Task details: Pictures are not part of the answer. Return the lines from the one containing "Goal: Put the" through the end of the data, both included, exactly as they appear.

Information shown:
▼▼▼

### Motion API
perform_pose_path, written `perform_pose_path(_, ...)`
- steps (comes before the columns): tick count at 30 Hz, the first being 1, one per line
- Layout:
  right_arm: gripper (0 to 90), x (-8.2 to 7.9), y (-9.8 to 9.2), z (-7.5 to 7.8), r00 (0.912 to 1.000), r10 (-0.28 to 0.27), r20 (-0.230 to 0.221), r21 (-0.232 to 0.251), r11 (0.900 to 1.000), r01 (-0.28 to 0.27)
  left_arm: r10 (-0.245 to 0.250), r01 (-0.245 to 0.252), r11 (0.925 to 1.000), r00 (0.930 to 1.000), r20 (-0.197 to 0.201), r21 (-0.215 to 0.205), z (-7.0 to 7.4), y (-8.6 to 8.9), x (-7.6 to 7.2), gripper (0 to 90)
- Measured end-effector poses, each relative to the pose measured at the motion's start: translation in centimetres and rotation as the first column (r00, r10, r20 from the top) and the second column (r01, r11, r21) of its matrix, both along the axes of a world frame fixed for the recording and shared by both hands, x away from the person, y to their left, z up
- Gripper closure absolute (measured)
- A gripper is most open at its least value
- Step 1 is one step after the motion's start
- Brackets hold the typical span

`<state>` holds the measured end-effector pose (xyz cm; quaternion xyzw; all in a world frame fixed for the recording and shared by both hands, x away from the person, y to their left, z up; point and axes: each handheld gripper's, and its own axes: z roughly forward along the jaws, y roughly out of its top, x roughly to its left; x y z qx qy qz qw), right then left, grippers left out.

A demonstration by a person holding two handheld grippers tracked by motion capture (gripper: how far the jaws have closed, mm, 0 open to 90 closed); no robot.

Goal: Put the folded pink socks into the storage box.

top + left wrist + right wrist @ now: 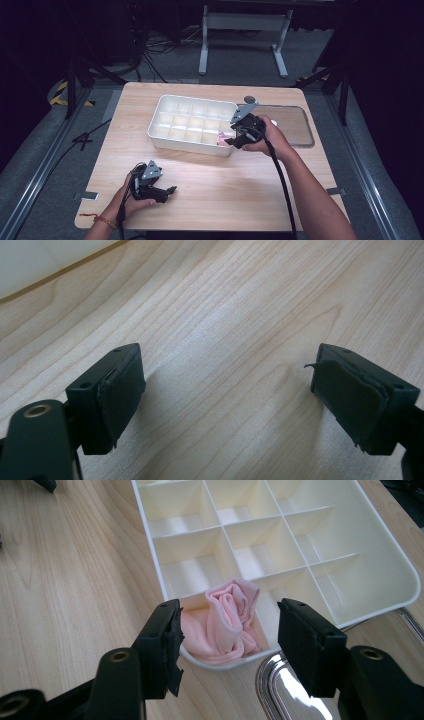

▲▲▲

Reply to the exercise:
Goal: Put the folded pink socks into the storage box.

top + left wrist + right wrist @ now: 

No more output is required for this exercise.